**YOUR OBJECTIVE:** Leave every image out, and return the rest of the data word for word.

**DATA PROVIDED:**
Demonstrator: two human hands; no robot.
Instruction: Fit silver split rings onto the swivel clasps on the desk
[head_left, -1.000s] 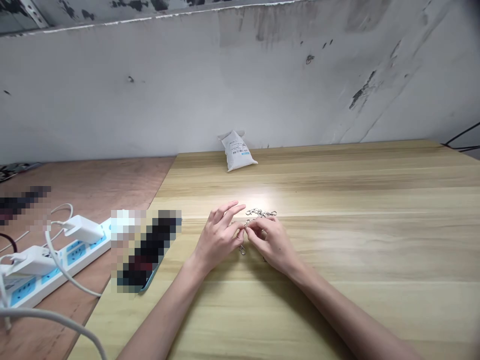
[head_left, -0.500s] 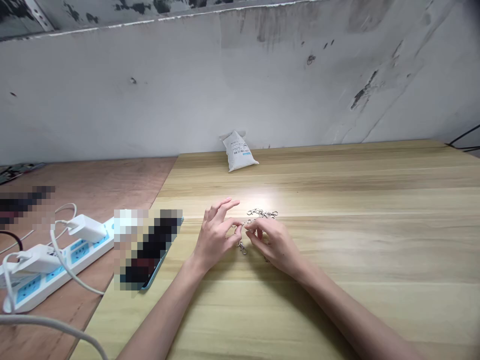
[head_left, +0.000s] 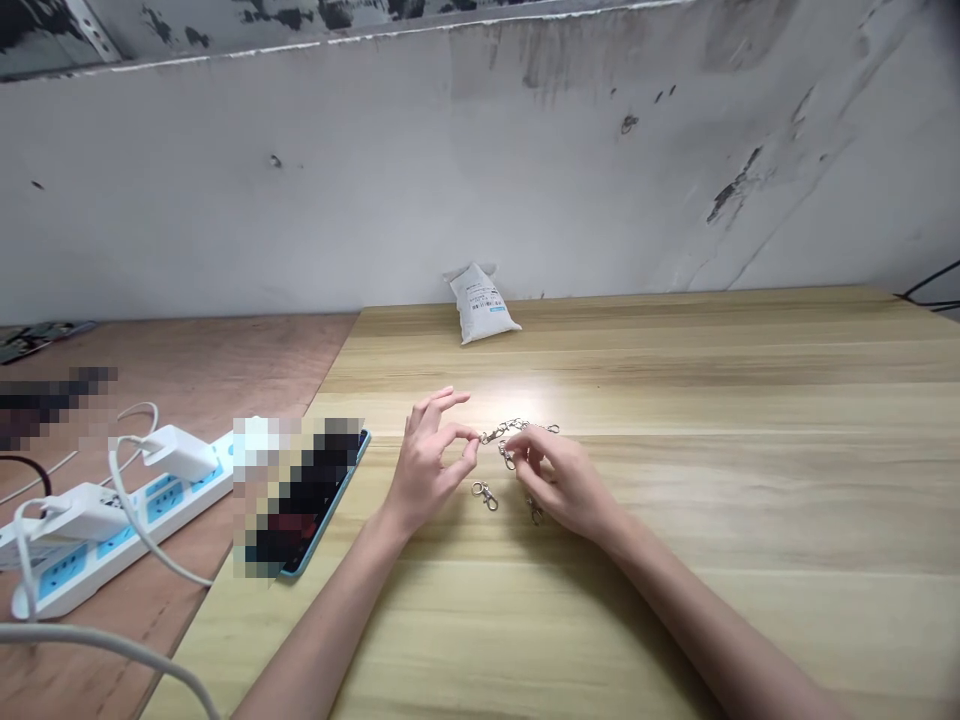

**RESULT:**
Demonstrator: two human hands; no robot.
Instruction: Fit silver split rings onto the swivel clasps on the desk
[head_left, -1.000s] 
[head_left, -0.500s] 
[head_left, +0.000s] 

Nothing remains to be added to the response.